Problem description – Every line holding the string "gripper" should be copied from the listing.
═══
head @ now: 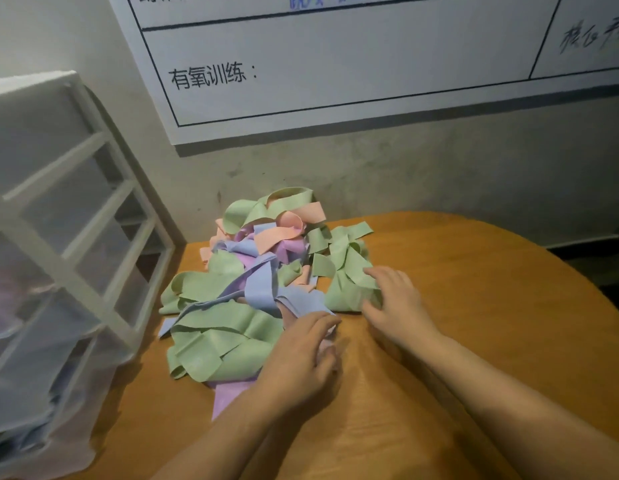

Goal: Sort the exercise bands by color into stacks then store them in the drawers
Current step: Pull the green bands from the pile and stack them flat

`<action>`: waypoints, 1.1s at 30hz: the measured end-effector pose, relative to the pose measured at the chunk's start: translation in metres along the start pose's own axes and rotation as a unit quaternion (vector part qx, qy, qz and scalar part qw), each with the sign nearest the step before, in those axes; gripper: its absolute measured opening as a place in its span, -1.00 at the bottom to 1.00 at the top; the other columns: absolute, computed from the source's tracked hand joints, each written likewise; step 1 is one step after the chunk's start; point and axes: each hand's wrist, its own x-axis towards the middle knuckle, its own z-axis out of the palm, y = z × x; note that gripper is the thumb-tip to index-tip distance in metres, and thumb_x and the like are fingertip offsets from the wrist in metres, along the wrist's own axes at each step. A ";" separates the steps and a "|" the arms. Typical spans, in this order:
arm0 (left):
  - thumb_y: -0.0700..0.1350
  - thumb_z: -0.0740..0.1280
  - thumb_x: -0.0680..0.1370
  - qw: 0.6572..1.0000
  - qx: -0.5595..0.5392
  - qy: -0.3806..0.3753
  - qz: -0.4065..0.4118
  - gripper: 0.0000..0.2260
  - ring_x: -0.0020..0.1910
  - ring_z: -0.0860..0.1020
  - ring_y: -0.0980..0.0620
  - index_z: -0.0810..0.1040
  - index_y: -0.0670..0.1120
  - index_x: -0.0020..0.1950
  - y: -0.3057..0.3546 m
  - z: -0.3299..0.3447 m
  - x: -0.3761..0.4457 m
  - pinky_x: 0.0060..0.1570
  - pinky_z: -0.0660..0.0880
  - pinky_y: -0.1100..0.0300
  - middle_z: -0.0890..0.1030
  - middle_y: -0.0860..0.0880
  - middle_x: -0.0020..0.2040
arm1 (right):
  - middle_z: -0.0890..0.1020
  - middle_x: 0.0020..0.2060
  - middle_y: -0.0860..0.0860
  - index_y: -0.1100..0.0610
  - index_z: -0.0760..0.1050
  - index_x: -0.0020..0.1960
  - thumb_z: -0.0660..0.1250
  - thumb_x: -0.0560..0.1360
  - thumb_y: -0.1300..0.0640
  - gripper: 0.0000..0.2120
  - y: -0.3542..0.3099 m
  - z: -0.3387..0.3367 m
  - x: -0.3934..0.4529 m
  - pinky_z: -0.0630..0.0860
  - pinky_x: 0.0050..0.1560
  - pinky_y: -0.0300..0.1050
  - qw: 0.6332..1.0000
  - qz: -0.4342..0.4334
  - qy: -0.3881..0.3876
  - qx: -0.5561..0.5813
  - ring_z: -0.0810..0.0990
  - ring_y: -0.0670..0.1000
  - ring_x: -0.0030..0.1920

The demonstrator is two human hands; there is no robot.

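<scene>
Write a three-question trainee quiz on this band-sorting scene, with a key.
1. True or false: the bands have already been sorted into single-colour stacks.
2. Which side of the table does the drawer unit stand on, from the person's view?
3. What colour are the bands under the right hand? A) green B) orange C) blue

Key: 1. False, the pile is mixed: green, blue, purple, peach. 2. Left. 3. A. The left hand is at the pile's near edge.
</scene>
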 end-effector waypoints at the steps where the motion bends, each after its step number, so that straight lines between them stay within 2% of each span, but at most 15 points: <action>1: 0.03 0.21 0.61 1.000 -0.002 0.004 0.002 -0.62 0.30 0.27 0.34 0.38 0.11 0.44 0.001 0.003 0.007 0.34 0.15 0.49 0.39 0.20 0.38 | 0.37 0.46 -0.05 -0.02 0.34 0.49 0.33 0.54 -0.08 -0.45 0.004 0.002 0.008 0.28 0.42 0.04 1.000 0.016 -0.003 -0.017 0.26 0.02 0.46; 3: 0.04 0.22 0.60 1.000 0.000 0.011 0.007 -0.61 0.30 0.26 0.35 0.37 0.11 0.45 0.002 0.008 0.022 0.36 0.15 0.45 0.39 0.18 0.40 | 0.30 0.50 -0.05 -0.06 0.41 0.44 0.33 0.52 -0.19 -0.48 0.013 0.007 0.020 0.25 0.43 0.05 0.997 0.056 -0.045 -0.035 0.21 0.04 0.49; 5: 0.02 0.26 0.60 1.000 0.007 0.022 0.013 -0.59 0.37 0.28 0.26 0.38 0.07 0.46 0.002 0.013 0.033 0.43 0.18 0.38 0.39 0.13 0.43 | 0.35 0.48 -0.04 -0.06 0.56 0.23 0.35 0.52 -0.20 -0.64 0.019 0.010 0.021 0.29 0.40 0.00 0.994 0.071 -0.085 -0.024 0.28 0.06 0.45; 6: 0.02 0.27 0.60 1.000 0.012 0.026 0.012 -0.57 0.42 0.26 0.23 0.37 0.05 0.48 0.003 0.016 0.038 0.46 0.13 0.39 0.37 0.12 0.47 | 0.39 0.45 -0.04 -0.04 0.60 0.09 0.36 0.53 -0.17 -0.75 0.022 0.011 0.018 0.33 0.35 -0.04 0.994 0.067 -0.086 -0.007 0.33 0.05 0.41; 8: 0.04 0.29 0.60 0.999 0.023 0.024 0.013 -0.50 0.51 0.17 0.19 0.31 0.06 0.54 0.002 0.021 0.048 0.47 -0.05 0.42 0.28 0.11 0.55 | 0.47 0.38 -0.06 0.02 0.54 -0.12 0.40 0.52 -0.07 -0.83 0.025 0.010 0.008 0.38 0.25 -0.11 0.996 0.042 -0.063 0.041 0.42 0.01 0.33; 11: 0.12 0.33 0.56 1.000 0.021 0.001 0.023 -0.35 0.59 0.07 0.15 0.16 0.10 0.60 0.000 0.026 0.060 0.58 0.05 0.15 0.18 0.10 0.61 | 0.55 0.32 -0.10 0.07 0.38 -0.26 0.43 0.47 0.07 -0.75 0.027 0.003 -0.010 0.43 0.29 -0.10 0.988 -0.001 -0.042 0.151 0.46 -0.16 0.31; 14: 0.21 0.36 0.51 0.999 0.005 -0.019 0.027 -0.26 0.55 0.16 0.16 0.08 0.16 0.60 0.001 0.029 0.067 0.55 0.16 0.09 0.20 0.12 0.59 | 0.64 0.21 -0.16 0.16 0.36 -0.25 0.44 0.45 0.18 -0.75 0.025 -0.008 -0.027 0.50 0.29 -0.04 0.951 -0.004 -0.065 0.301 0.54 -0.20 0.27; 16: 0.22 0.36 0.51 0.999 0.013 -0.034 0.029 -0.25 0.49 0.27 0.14 0.03 0.22 0.59 0.002 0.030 0.068 0.49 0.28 0.06 0.23 0.14 0.58 | 0.68 0.14 -0.12 0.20 0.34 -0.23 0.42 0.46 0.27 -0.75 0.025 -0.013 -0.035 0.56 0.22 -0.01 0.923 0.022 -0.086 0.374 0.62 -0.08 0.19; 19: 0.24 0.30 0.55 0.997 0.051 -0.042 0.030 -0.29 0.41 0.34 0.11 -0.01 0.26 0.59 0.000 0.033 0.065 0.41 0.33 0.07 0.19 0.15 0.57 | 0.70 0.11 0.01 0.07 0.35 -0.28 0.42 0.39 0.16 -0.76 0.029 -0.021 -0.046 0.54 -0.09 0.16 0.872 0.076 -0.098 0.473 0.64 0.17 -0.04; 22: 0.26 0.27 0.56 0.997 0.070 -0.035 0.015 -0.32 0.29 0.42 0.08 -0.01 0.26 0.59 -0.003 0.032 0.059 0.29 0.42 0.09 0.22 0.13 0.51 | 0.70 0.03 0.08 0.01 0.33 -0.29 0.42 0.34 0.16 -0.75 0.037 -0.031 -0.053 0.36 -0.31 -0.04 0.837 0.124 -0.081 0.527 0.50 0.11 -0.21; 25: 0.28 0.26 0.55 0.995 0.090 -0.032 -0.014 -0.31 0.14 0.51 0.04 0.01 0.25 0.59 -0.010 0.031 0.055 0.16 0.49 0.09 0.25 0.10 0.46 | 0.52 -0.31 0.05 -0.02 0.31 -0.30 0.35 0.31 0.21 -0.76 0.046 -0.040 -0.057 0.31 -0.43 -0.17 0.842 0.148 -0.030 0.517 0.41 0.03 -0.31; 26: 0.29 0.25 0.55 0.995 0.095 -0.030 -0.024 -0.31 0.11 0.53 0.04 0.02 0.24 0.60 -0.012 0.030 0.054 0.12 0.51 0.09 0.26 0.09 0.44 | 0.46 -0.34 0.05 -0.04 0.32 -0.30 0.33 0.31 0.23 -0.76 0.049 -0.042 -0.058 0.30 -0.45 -0.18 0.844 0.157 -0.020 0.512 0.37 0.00 -0.34; 29: 0.29 0.23 0.56 0.994 0.097 -0.027 -0.041 -0.37 0.14 0.51 0.08 0.10 0.22 0.58 -0.012 0.028 0.054 0.11 0.51 0.11 0.30 0.07 0.39 | 0.49 -0.20 0.17 -0.07 0.39 -0.10 0.28 0.47 0.34 -0.71 0.054 -0.047 -0.061 0.38 -0.43 -0.11 0.830 0.201 -0.050 0.518 0.41 0.05 -0.34; 31: 0.27 0.22 0.58 0.990 0.143 -0.007 -0.017 -0.48 0.21 0.42 0.07 0.27 0.19 0.52 -0.007 0.027 0.059 0.19 0.42 0.13 0.33 0.05 0.38 | 0.48 -0.18 0.16 -0.05 0.40 0.06 0.20 0.56 0.34 -0.71 0.055 -0.048 -0.063 0.41 -0.39 -0.05 0.849 0.230 -0.075 0.469 0.43 0.07 -0.31; 33: 0.22 0.22 0.60 0.980 0.195 0.008 0.027 -0.61 0.35 0.32 -0.01 0.43 0.18 0.41 0.000 0.027 0.066 0.31 0.29 0.03 0.32 0.02 0.42 | 0.48 -0.22 0.14 -0.11 0.46 0.06 0.13 0.57 0.28 -0.70 0.053 -0.047 -0.063 0.37 -0.35 -0.05 0.874 0.252 -0.083 0.407 0.46 0.08 -0.29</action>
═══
Solution –
`<action>`: waypoints, 1.1s at 30hz: the measured end-effector pose, relative to the pose measured at the chunk's start: translation in metres along the start pose's own axes and rotation as a unit quaternion (vector part qx, qy, qz and scalar part qw), each with the sign nearest the step before, in those axes; gripper: its absolute measured opening as a place in its span, -1.00 at the bottom to 1.00 at the top; the other columns: absolute, computed from the source's tracked hand joints, each written likewise; step 1 is one step after the chunk's start; point and axes: each hand's wrist, its own x-axis towards the middle knuckle, its own z-axis out of the palm, y = z × x; note that gripper is the thumb-tip to index-tip distance in metres, and thumb_x and the like are fingertip offsets from the wrist in metres, along the wrist's own axes at each step. A ";" separates the steps and a "|" the arms. Typical spans, in this order:
  - gripper: 0.0000..0.2260
  - gripper: 0.0000..0.2120

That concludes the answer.